The full listing, returned exactly and free of pictures, is the expected answer.

- Information provided
--------------------------------------------------

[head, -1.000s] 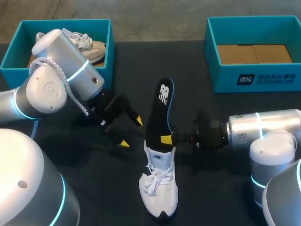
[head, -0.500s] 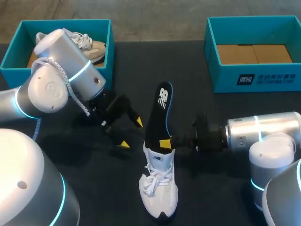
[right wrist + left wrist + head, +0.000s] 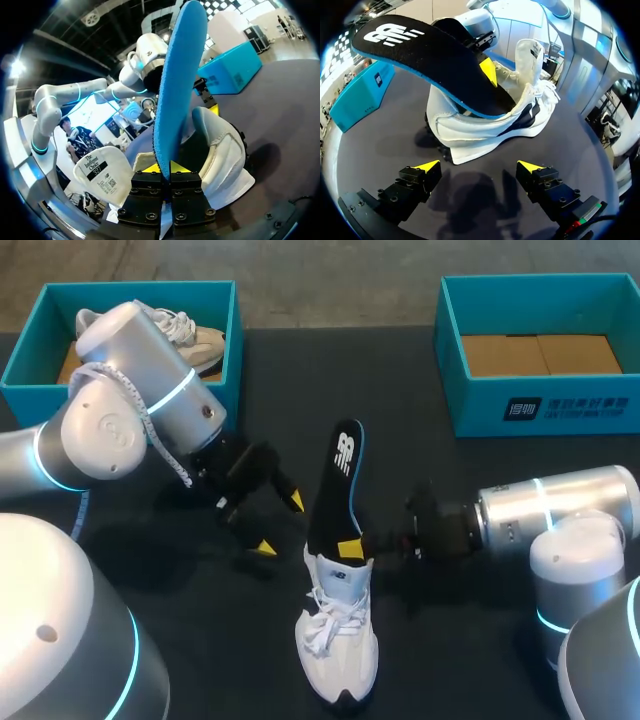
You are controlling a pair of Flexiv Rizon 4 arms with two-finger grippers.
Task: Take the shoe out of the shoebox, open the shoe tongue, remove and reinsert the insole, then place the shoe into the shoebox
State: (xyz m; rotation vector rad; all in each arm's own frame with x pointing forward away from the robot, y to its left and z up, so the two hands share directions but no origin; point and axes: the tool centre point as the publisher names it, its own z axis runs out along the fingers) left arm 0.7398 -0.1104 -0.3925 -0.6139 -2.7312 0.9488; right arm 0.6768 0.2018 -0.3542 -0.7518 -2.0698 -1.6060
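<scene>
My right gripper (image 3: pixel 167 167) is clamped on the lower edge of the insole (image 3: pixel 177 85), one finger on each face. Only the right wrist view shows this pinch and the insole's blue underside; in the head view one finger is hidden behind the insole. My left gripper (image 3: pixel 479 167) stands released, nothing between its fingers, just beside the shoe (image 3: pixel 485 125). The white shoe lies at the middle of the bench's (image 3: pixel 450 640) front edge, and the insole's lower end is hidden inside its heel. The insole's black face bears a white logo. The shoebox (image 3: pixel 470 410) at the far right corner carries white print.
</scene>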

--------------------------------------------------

- Result for this exercise
[head, -1.000s] 
[head, -0.500s] 
[right wrist + left wrist + head, +0.000s] 
You are controlling a pair of Flexiv Rizon 4 arms with two-finger grippers.
Task: Take the shoe out of the shoebox, open the shoe tongue, remove and reinsert the insole, then place the shoe into the shoebox
State: (xyz m; rotation vector rad; all in each arm's own frame with x pointing forward away from the robot, y to its left and z up, so the two hands share directions but no origin; point and axes: the tool centre point as the publisher names it, its own z axis runs out along the fingers) left arm 0.7398 -0.1104 -0.3925 -0.6139 -2.7312 0.9488; right arm 0.6768 0.2018 -0.3542 -0.7518 -2.0698 -1.6060
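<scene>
My right gripper (image 3: pixel 167 167) is clamped on the lower edge of the insole (image 3: pixel 177 85), one finger on each face. Only the right wrist view shows this pinch and the insole's blue underside; in the head view one finger is hidden behind the insole. My left gripper (image 3: pixel 479 167) stands released, nothing between its fingers, just beside the shoe (image 3: pixel 485 125). The white shoe lies at the middle of the bench's (image 3: pixel 450 640) front edge, and the insole's lower end is hidden inside its heel. The insole's black face bears a white logo. The shoebox (image 3: pixel 470 410) at the far right corner carries white print.
</scene>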

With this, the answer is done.